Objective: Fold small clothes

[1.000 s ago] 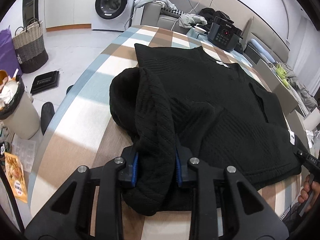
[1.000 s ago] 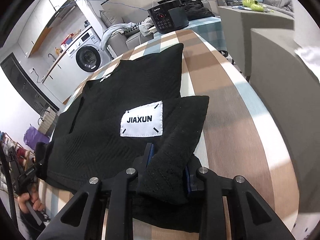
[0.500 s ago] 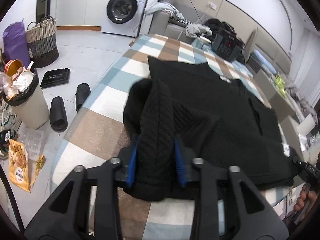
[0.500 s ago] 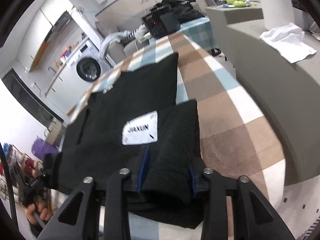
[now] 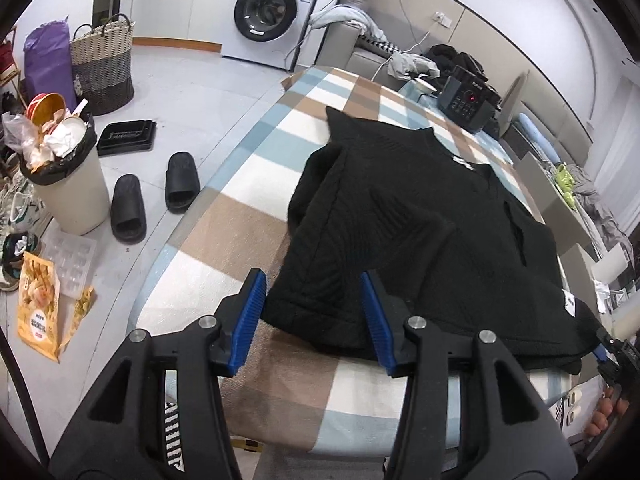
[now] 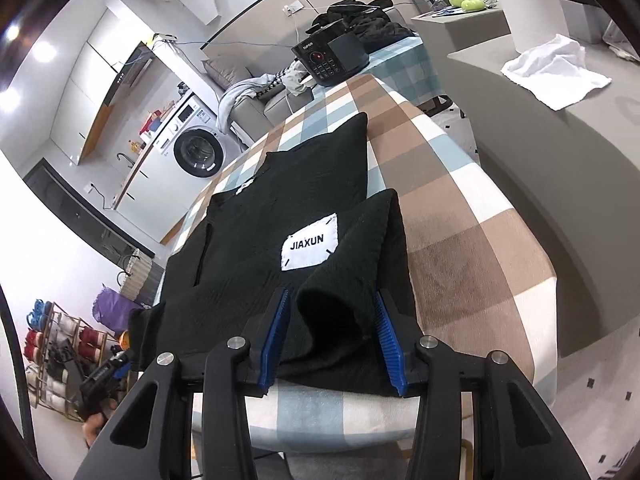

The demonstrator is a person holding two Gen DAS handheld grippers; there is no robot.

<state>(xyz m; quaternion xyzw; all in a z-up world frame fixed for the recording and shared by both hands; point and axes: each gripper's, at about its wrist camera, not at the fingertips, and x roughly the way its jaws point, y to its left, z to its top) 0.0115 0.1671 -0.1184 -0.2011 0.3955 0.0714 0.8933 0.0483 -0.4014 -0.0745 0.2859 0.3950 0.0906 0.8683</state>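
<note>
Checked table (image 5: 248,216) carries black sweater (image 5: 420,216), sleeves folded in. Left gripper (image 5: 314,316) and right gripper (image 6: 330,336) both released. Next: regrasp hem, fold upward.

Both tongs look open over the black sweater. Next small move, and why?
Probably back both tongs off toward the near table edge. The left tongs and right tongs stand open, and the black sweater lies on the checked tablecloth with both sleeves folded in, so nothing is gripped. Then regrip the near hem for the next fold.
</note>
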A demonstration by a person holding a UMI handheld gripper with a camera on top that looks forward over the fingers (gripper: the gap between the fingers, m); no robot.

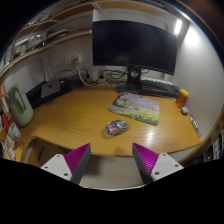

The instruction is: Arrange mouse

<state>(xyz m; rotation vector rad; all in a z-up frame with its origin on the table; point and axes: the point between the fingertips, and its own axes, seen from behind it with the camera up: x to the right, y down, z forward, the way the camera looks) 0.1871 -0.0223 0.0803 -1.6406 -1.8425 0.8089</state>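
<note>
A grey computer mouse (116,127) lies on the wooden desk (75,115), just left of and in front of a green mouse mat (137,107). My gripper (110,160) is held above the desk's near part, well short of the mouse. Its two fingers, with magenta pads (76,157), stand wide apart with nothing between them. The mouse lies beyond the fingers, roughly in line with the gap.
A large dark monitor (132,44) stands at the back with a keyboard (160,88) below it. An orange object (183,97) sits at the desk's right. A pale green container (19,108) stands at the left. Shelves hang at the upper left.
</note>
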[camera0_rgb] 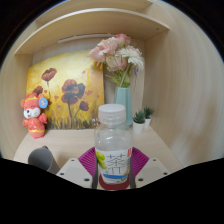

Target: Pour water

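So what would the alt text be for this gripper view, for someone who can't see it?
A clear water bottle with a white cap stands between the gripper's two pink-padded fingers, on a pale table. Beyond it are a vase of pink flowers, a flower painting, a small orange toy figure and a little potted plant.

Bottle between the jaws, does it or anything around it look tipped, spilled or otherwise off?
Nothing stands out. The bottle stands upright with its white cap on, between the jaws of the gripper. Beyond it, the vase of flowers, the stuffed toy and the painting all sit upright; no spill shows on the table.
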### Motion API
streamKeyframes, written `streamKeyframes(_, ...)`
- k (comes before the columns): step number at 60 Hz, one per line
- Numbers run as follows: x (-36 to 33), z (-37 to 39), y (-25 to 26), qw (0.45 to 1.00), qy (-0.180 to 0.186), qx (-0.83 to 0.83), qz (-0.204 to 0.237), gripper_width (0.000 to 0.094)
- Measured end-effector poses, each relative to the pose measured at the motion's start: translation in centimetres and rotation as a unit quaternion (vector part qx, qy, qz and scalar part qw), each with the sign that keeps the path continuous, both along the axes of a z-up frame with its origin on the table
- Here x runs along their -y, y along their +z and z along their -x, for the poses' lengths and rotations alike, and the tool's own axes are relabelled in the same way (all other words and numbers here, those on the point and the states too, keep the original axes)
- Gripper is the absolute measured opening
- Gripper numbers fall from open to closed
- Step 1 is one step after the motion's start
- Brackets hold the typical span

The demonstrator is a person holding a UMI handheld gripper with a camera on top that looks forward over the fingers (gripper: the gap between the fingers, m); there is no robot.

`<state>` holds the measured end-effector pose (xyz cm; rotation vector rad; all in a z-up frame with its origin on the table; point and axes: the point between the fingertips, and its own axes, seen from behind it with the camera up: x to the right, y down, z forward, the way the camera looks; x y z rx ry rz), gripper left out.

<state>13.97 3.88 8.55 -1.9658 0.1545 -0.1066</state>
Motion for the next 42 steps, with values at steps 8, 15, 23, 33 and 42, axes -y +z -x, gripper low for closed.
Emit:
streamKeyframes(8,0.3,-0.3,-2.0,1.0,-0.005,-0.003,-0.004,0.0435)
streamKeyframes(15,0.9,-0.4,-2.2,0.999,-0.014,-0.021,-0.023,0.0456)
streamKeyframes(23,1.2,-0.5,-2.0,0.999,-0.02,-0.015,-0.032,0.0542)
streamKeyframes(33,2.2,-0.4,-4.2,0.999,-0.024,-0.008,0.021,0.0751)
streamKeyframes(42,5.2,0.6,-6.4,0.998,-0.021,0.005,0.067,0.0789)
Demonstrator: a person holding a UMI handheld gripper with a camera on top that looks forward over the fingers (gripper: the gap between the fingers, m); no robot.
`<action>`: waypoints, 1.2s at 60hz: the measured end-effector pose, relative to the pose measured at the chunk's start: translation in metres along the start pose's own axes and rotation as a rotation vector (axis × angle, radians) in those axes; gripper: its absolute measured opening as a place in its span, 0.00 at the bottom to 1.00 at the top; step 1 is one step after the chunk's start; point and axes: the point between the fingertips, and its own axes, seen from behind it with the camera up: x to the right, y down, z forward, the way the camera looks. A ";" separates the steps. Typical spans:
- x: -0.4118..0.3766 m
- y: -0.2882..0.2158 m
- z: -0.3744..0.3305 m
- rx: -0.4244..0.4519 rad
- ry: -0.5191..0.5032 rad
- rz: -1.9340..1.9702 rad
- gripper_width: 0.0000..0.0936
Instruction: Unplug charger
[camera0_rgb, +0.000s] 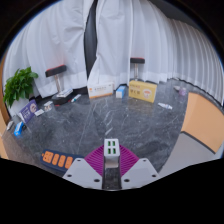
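A small white charger block (112, 149) with dark slots on its upper face sits between my two fingers. My gripper (112, 160) is shut on it, and the magenta pads (97, 161) press on both of its sides. The charger stands out over the dark marble table (110, 120). No socket or power strip shows around it, and its lower part is hidden between the fingers.
An orange object (57, 159) lies on the table just left of the fingers. Boxes and small items (142, 93) line the far edge before white curtains. A green plant (18, 84) stands at the far left. An orange-brown surface (205, 122) lies to the right.
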 end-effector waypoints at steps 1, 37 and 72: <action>0.001 0.005 0.003 -0.013 -0.006 0.005 0.19; 0.056 -0.003 -0.029 -0.018 0.021 -0.076 0.91; -0.047 0.030 -0.337 0.089 0.102 -0.105 0.91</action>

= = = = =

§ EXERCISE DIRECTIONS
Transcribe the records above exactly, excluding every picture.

§ ANSWER FOR THE TASK
Objective: Fold small clothes

[1.000 s ago] 
[1.000 s ago] 
[0.500 s ago] 
[0.500 s ago] 
[now] 
[now] 

The demonstrator is a person holding two Gen DAS handheld grippers; there is no robot.

<state>(xyz m; quaternion xyzw; all in a z-up world frame fixed for the recording and shared by both hands; point and axes: each gripper's, at about its wrist camera, not at the fingertips, and x roughly the way its jaws point, y to its left, z to its top) 0.0115 0.1671 -0.1184 -0.2011 0.3955 0.0714 0.8933 0.0483 -0.4014 -0.0745 0.2859 0.3950 0.0906 0.8683</state>
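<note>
Checked table (image 5: 248,216) carries black sweater (image 5: 420,216), sleeves folded in. Left gripper (image 5: 314,316) and right gripper (image 6: 330,336) both released. Next: regrasp hem, fold upward.

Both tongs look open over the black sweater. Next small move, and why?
Probably back both tongs off toward the near table edge. The left tongs and right tongs stand open, and the black sweater lies on the checked tablecloth with both sleeves folded in, so nothing is gripped. Then regrip the near hem for the next fold.
</note>
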A demonstration by a person holding a UMI handheld gripper with a camera on top that looks forward over the fingers (gripper: the gap between the fingers, m); no robot.


The instruction is: Arrange mouse

<state>(xyz m; rotation vector rad; all in a z-up frame with its origin on the table; point and axes: the point between the fingertips, and its own axes, seen from behind it with the camera up: x to the right, y down, z forward, the way the camera looks) 0.1871 -0.0223 0.0803 -1.6406 -1.8425 0.8089</state>
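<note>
A grey computer mouse (116,127) lies on the wooden desk (75,115), just left of and in front of a green mouse mat (137,107). My gripper (110,160) is held above the desk's near part, well short of the mouse. Its two fingers, with magenta pads (76,157), stand wide apart with nothing between them. The mouse lies beyond the fingers, roughly in line with the gap.
A large dark monitor (132,44) stands at the back with a keyboard (160,88) below it. An orange object (183,97) sits at the desk's right. A pale green container (19,108) stands at the left. Shelves hang at the upper left.
</note>
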[camera0_rgb] 

Target: Pour water

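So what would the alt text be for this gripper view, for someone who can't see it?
A clear water bottle with a white cap stands between the gripper's two pink-padded fingers, on a pale table. Beyond it are a vase of pink flowers, a flower painting, a small orange toy figure and a little potted plant.

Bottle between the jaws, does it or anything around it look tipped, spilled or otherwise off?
Nothing stands out. The bottle stands upright with its white cap on, between the jaws of the gripper. Beyond it, the vase of flowers, the stuffed toy and the painting all sit upright; no spill shows on the table.
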### Motion API
streamKeyframes, written `streamKeyframes(_, ...)`
- k (comes before the columns): step number at 60 Hz, one per line
- Numbers run as follows: x (-36 to 33), z (-37 to 39), y (-25 to 26), qw (0.45 to 1.00), qy (-0.180 to 0.186), qx (-0.83 to 0.83), qz (-0.204 to 0.237), gripper_width (0.000 to 0.094)
- Measured end-effector poses, each relative to the pose measured at the motion's start: translation in centimetres and rotation as a unit quaternion (vector part qx, qy, qz and scalar part qw), each with the sign that keeps the path continuous, both along the axes of a z-up frame with its origin on the table
- Here x runs along their -y, y along their +z and z along their -x, for the poses' lengths and rotations alike, and the tool's own axes are relabelled in the same way (all other words and numbers here, those on the point and the states too, keep the original axes)
- Gripper is the absolute measured opening
- Gripper numbers fall from open to closed
- Step 1 is one step after the motion's start
- Brackets hold the typical span

The demonstrator is a person holding a UMI handheld gripper with a camera on top that looks forward over the fingers (gripper: the gap between the fingers, m); there is no robot.

`<state>` holds the measured end-effector pose (xyz cm; rotation vector rad; all in a z-up frame with its origin on the table; point and axes: the point between the fingertips, and its own axes, seen from behind it with the camera up: x to the right, y down, z forward, the way the camera looks; x y z rx ry rz), gripper left out.

<state>13.97 3.88 8.55 -1.9658 0.1545 -0.1066</state>
Motion for the next 42 steps, with values at steps 8, 15, 23, 33 and 42, axes -y +z -x, gripper low for closed.
Emit:
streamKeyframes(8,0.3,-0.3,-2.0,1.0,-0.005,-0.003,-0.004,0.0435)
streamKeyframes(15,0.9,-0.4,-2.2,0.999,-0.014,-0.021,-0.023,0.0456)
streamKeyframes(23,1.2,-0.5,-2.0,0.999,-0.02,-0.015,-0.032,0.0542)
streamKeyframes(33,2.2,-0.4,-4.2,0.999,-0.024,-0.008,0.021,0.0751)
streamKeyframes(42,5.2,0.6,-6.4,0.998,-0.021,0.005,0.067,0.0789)
Demonstrator: a person holding a UMI handheld gripper with a camera on top that looks forward over the fingers (gripper: the gap between the fingers, m); no robot.
`<action>`: waypoints, 1.2s at 60hz: the measured end-effector pose, relative to the pose measured at the chunk's start: translation in metres along the start pose's own axes and rotation as a rotation vector (axis × angle, radians) in those axes; gripper: its absolute measured opening as a place in its span, 0.00 at the bottom to 1.00 at the top; step 1 is one step after the chunk's start; point and axes: the point between the fingertips, and its own axes, seen from behind it with the camera up: x to the right, y down, z forward, the way the camera looks. A ";" separates the steps. Typical spans:
- x: -0.4118..0.3766 m
- y: -0.2882..0.2158 m
- z: -0.3744..0.3305 m
- rx: -0.4244..0.4519 rad
- ry: -0.5191..0.5032 rad
- rz: -1.9340..1.9702 rad
- gripper_width: 0.0000..0.0936
Instruction: Unplug charger
[camera0_rgb, +0.000s] 
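A small white charger block (112, 149) with dark slots on its upper face sits between my two fingers. My gripper (112, 160) is shut on it, and the magenta pads (97, 161) press on both of its sides. The charger stands out over the dark marble table (110, 120). No socket or power strip shows around it, and its lower part is hidden between the fingers.
An orange object (57, 159) lies on the table just left of the fingers. Boxes and small items (142, 93) line the far edge before white curtains. A green plant (18, 84) stands at the far left. An orange-brown surface (205, 122) lies to the right.
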 end-effector waypoints at steps 1, 37 and 72: <action>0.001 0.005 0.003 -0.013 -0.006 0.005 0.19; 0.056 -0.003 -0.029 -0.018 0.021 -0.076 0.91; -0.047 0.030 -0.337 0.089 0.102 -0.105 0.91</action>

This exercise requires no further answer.